• REQUIREMENT: How many lines of the data hold the word "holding"? State the number and nothing else.

(Extracted records)
########################################

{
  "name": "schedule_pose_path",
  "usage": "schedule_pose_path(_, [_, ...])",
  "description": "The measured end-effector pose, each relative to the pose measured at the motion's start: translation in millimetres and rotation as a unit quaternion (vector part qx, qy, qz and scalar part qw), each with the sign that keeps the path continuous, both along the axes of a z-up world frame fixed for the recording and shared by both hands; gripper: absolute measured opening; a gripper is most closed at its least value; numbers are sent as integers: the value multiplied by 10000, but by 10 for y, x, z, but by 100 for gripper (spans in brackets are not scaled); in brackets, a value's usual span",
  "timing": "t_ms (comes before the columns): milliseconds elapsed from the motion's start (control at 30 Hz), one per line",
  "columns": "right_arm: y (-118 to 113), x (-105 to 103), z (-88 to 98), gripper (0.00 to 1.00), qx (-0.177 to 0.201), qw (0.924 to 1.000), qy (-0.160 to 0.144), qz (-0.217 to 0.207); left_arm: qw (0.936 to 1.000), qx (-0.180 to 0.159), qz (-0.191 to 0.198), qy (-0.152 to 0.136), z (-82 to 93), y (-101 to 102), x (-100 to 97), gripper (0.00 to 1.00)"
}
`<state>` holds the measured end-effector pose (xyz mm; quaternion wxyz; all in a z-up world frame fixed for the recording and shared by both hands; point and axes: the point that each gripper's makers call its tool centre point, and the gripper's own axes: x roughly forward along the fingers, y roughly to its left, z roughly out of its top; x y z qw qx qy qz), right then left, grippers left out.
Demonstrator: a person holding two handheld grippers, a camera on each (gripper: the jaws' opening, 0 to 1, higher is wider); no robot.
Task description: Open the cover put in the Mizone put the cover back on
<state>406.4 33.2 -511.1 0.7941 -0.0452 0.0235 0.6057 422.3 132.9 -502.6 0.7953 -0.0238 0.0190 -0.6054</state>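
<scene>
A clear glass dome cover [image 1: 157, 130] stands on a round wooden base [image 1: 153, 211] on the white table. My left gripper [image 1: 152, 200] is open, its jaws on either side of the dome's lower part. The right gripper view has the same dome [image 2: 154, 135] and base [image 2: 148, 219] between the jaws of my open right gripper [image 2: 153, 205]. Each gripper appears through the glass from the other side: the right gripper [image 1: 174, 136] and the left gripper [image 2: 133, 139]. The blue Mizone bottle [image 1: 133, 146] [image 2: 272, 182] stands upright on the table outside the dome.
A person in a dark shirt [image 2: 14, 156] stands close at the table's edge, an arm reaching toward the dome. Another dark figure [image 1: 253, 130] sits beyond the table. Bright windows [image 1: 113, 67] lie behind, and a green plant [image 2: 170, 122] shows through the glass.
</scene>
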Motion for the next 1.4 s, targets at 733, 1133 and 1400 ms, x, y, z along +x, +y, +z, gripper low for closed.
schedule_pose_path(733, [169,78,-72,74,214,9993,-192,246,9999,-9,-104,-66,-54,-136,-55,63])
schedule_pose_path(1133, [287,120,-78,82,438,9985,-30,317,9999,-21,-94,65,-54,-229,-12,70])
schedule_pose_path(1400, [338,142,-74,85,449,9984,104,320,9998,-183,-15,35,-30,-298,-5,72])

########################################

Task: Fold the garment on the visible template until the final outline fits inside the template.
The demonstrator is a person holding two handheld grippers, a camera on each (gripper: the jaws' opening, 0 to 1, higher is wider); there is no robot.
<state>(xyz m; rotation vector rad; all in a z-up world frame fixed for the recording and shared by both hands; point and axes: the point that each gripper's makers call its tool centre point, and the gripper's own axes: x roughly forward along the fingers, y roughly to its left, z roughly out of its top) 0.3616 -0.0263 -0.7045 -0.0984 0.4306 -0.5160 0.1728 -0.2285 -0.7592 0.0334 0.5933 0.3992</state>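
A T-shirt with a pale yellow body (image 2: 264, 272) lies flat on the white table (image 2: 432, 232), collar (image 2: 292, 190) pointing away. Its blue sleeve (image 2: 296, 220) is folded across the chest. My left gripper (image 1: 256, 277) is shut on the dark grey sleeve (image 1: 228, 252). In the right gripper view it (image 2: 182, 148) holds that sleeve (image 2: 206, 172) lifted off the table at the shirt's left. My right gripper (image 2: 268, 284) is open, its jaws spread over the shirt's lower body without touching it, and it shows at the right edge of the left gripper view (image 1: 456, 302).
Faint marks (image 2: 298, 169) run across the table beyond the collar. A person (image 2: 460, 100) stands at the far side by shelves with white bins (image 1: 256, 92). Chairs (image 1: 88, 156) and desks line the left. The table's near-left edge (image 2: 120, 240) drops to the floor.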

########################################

• YOUR SOLUTION: 2